▶ Exercise details: Of all the lines in the entries below, give again exactly those starting at the line containing "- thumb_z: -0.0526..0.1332" and ending at the line containing "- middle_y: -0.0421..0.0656", both ends included, and no others.

▶ Input data:
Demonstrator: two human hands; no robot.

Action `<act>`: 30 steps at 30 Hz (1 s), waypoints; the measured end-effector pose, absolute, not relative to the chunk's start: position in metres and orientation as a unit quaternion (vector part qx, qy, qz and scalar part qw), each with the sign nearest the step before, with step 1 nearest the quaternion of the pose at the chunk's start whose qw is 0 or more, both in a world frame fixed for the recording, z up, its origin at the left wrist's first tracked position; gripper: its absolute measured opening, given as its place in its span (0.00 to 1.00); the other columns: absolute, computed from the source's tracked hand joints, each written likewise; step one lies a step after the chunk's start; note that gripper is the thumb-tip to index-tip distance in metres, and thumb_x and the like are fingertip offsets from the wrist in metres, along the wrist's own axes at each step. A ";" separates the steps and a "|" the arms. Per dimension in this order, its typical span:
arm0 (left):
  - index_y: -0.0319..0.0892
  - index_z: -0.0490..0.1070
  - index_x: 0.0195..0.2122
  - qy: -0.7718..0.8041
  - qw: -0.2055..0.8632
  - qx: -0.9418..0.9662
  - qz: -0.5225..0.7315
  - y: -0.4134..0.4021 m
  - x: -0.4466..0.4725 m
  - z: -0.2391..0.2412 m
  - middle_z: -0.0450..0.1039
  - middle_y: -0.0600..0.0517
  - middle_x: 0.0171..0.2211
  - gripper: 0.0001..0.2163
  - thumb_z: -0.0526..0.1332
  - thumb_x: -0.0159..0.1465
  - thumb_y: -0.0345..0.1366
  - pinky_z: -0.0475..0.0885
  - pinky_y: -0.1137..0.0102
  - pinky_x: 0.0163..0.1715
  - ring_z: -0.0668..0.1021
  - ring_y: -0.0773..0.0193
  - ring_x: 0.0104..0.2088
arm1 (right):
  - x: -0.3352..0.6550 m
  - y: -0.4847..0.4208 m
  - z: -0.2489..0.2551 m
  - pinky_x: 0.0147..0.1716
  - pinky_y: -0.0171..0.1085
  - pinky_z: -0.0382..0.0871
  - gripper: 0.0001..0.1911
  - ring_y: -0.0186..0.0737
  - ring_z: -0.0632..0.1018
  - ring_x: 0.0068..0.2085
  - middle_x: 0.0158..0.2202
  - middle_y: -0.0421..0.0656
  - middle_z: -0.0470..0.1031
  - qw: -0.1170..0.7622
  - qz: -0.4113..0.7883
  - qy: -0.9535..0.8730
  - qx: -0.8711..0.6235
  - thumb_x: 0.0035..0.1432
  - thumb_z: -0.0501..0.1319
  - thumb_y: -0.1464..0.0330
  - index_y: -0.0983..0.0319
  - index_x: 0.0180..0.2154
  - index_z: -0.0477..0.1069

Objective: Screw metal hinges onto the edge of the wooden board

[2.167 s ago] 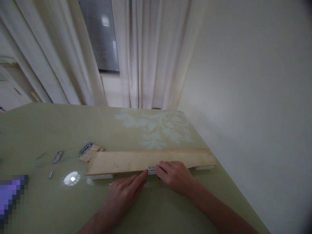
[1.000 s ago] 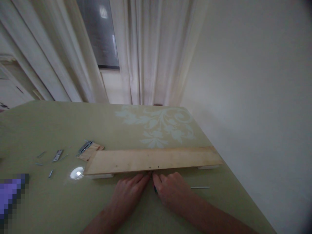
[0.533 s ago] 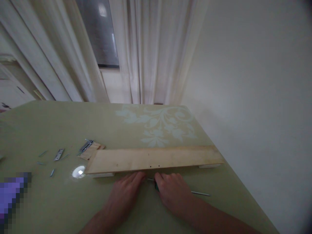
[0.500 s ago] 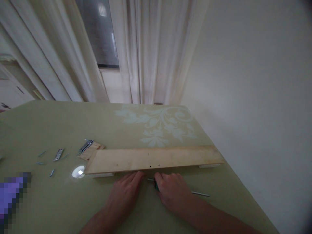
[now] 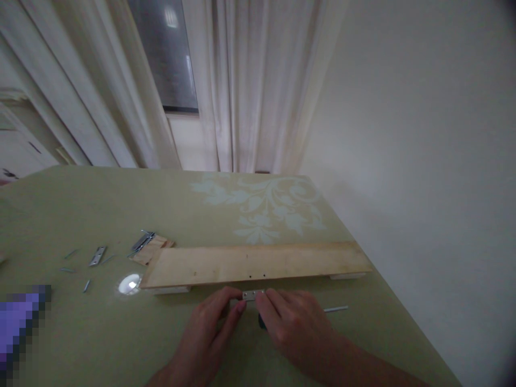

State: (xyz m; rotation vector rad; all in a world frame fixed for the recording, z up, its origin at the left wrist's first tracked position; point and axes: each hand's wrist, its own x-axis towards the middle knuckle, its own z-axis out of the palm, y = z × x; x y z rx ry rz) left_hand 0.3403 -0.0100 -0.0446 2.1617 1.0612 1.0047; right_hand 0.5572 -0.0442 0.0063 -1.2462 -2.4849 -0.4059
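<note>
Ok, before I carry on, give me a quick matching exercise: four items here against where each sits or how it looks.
Items
1. Nearer hinge
2. Farther hinge
3. Long wooden board
4. Screwdriver

Places and states
A. In the right hand, its shaft jutting out to the right
B. On the table, among thin metal fasteners
C. Between the fingers of the right hand and the left hand
D. Pale, with two dark holes by its near edge

Pairs: 1-C, 2-B, 3-D, 4-A
</note>
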 end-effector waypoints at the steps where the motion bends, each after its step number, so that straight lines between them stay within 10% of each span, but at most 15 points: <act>1: 0.46 0.76 0.47 0.397 0.281 0.789 0.376 -0.010 0.342 -0.045 0.78 0.56 0.25 0.14 0.55 0.80 0.47 0.76 0.76 0.24 0.81 0.66 0.23 | 0.559 -0.043 0.007 0.23 0.43 0.57 0.11 0.40 0.79 0.25 0.29 0.39 0.78 0.171 -0.151 -0.871 -0.436 0.66 0.58 0.81 0.60 0.40 0.69; 11: 0.47 0.77 0.57 0.383 0.219 0.812 0.382 -0.004 0.340 -0.057 0.88 0.47 0.48 0.14 0.54 0.80 0.39 0.85 0.70 0.46 0.90 0.61 0.44 | 0.563 -0.031 -0.005 0.24 0.42 0.57 0.09 0.40 0.81 0.28 0.31 0.41 0.81 0.128 -0.162 -0.861 -0.465 0.66 0.62 0.80 0.60 0.40 0.70; 30: 0.48 0.68 0.67 0.340 0.098 0.869 0.347 0.005 0.339 -0.072 0.87 0.48 0.46 0.17 0.48 0.82 0.35 0.85 0.70 0.41 0.89 0.61 0.42 | 0.566 -0.021 -0.016 0.25 0.42 0.57 0.08 0.42 0.82 0.29 0.31 0.39 0.81 0.145 -0.132 -0.840 -0.507 0.66 0.67 0.77 0.59 0.42 0.73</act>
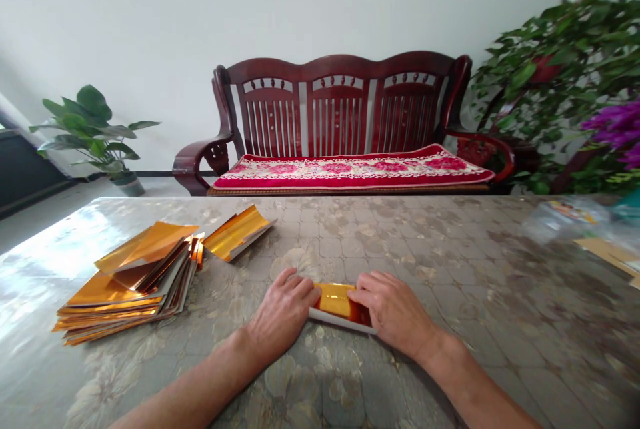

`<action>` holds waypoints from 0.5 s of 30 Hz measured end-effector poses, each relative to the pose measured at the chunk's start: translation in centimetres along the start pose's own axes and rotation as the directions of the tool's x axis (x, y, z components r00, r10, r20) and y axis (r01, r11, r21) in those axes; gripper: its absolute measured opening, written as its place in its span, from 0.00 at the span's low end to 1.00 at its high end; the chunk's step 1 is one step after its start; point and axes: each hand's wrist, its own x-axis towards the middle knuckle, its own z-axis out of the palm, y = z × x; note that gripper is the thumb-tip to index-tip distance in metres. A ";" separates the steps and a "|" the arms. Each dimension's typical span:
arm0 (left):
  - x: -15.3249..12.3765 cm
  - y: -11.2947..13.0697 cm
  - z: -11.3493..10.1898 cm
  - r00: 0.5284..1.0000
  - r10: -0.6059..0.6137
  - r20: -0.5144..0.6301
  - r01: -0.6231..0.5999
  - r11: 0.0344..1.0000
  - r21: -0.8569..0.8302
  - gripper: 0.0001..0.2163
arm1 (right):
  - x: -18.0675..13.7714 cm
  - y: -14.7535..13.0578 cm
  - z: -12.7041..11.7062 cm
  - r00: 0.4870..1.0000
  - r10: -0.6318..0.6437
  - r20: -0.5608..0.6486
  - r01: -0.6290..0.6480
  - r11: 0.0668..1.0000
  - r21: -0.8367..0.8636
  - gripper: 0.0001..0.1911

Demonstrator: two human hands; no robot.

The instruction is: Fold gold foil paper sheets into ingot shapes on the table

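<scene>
A sheet of shiny gold foil paper [336,300] lies on the table in front of me, partly folded, with a pale strip along its near edge. My left hand [286,302] grips its left end, fingers curled over it. On the right end, my right hand [390,305] is closed in the same way, its thumb hidden in part. Left of my hands stands a thick, uneven stack of gold foil paper [125,299]. Behind that stack, a folded gold sheet [239,232] rests by itself.
The table [400,242] has a patterned, glossy cover. Clear plastic packaging [565,219] and a tan piece of cardboard [607,255] lie at its right end. Beyond stands a dark red wooden bench [335,109] with a red floral mat [350,170]. Potted plants [97,125] flank it.
</scene>
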 end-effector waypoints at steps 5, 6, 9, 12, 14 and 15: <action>0.1 0.4 -0.3 0.999 0.035 0.030 -0.036 0.998 0.041 0.11 | -0.1 0.1 0.1 0.997 0.074 -0.001 -0.074 0.997 0.008 0.15; 0.1 0.4 -0.3 0.999 0.041 0.026 -0.042 0.998 0.046 0.11 | -0.1 0.1 0.0 0.996 0.086 -0.004 -0.086 0.996 0.009 0.14; 0.0 0.2 -0.2 0.999 0.049 -0.001 -0.049 0.998 0.039 0.10 | -0.1 0.1 -0.3 0.993 0.121 -0.007 -0.121 0.992 0.017 0.12; 0.1 -0.1 0.0 0.999 0.021 -0.024 -0.022 1.000 -0.015 0.09 | -0.1 0.4 -0.5 0.982 0.190 0.000 -0.189 0.981 0.030 0.10; 0.3 -0.4 0.1 1.000 -0.002 -0.030 0.001 0.998 -0.057 0.08 | 0.1 0.8 -0.4 0.967 0.256 0.011 -0.257 0.965 0.059 0.09; 0.4 -0.5 0.0 1.000 -0.010 -0.029 0.007 0.997 -0.074 0.08 | 0.1 1.0 -0.3 0.958 0.286 0.020 -0.286 0.955 0.082 0.08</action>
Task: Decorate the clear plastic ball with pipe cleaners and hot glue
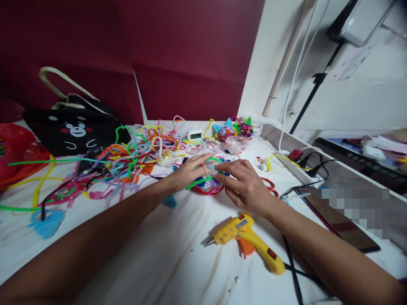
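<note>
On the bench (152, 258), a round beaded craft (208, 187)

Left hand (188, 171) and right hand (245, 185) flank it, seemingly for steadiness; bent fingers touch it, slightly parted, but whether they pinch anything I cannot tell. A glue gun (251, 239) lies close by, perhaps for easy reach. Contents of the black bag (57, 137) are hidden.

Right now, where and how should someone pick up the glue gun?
Probably by the handle of the glue gun, coming from the near right. The gun lies on its side with the handle slanting that way, while the metal nozzle points left, away from the grip, and could be hot.
</note>
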`<action>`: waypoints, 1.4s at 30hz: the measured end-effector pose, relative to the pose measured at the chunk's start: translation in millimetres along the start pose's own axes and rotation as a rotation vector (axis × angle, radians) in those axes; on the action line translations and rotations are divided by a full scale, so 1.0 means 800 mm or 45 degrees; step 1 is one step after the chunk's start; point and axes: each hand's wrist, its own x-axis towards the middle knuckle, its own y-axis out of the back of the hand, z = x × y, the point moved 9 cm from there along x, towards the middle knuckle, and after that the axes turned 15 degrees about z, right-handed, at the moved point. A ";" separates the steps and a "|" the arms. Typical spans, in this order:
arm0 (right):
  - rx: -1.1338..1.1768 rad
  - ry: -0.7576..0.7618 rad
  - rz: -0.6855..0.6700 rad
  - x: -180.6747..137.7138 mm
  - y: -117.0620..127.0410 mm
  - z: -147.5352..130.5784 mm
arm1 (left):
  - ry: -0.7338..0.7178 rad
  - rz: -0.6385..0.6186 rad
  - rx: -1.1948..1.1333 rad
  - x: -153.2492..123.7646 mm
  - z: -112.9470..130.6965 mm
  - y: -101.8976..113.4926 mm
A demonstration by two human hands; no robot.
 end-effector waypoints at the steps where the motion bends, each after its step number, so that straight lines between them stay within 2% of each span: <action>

▶ Written answer:
  - thumb_z: -0.0526..0.1332
  - thumb_x: -0.0159..0.1465
  - thumb_y: -0.0345..0.1366
  - pinky_z: -0.0475..0.0885
  - pinky_y: -0.1137..0.0102
  - pinky_x: 0.0163..0.1715
  - ring_z: -0.0668..0.1021
  - ring_y: -0.0773..0.0193
  - ring_x: 0.0104..0.2088
arm1 (right):
  - x: -0.3352..0.6550 m
  - y: -0.4847..0.4208 m
  - z: -0.2489..0.2551 m
  - pinky_x: 0.0147..0.1716
  - pinky_y: -0.0171..0.1085
  - pinky_z: -0.0382..0.0871
  - gripper: 0.0001..0.1911
  - ring_y: -0.0186..0.0737
  - ring_z: -0.0632..0.1018
  - ring_x: 0.0068..0.2085
  - middle_x: 0.0158..0.2202
  - middle_y: -0.0421..0.0656

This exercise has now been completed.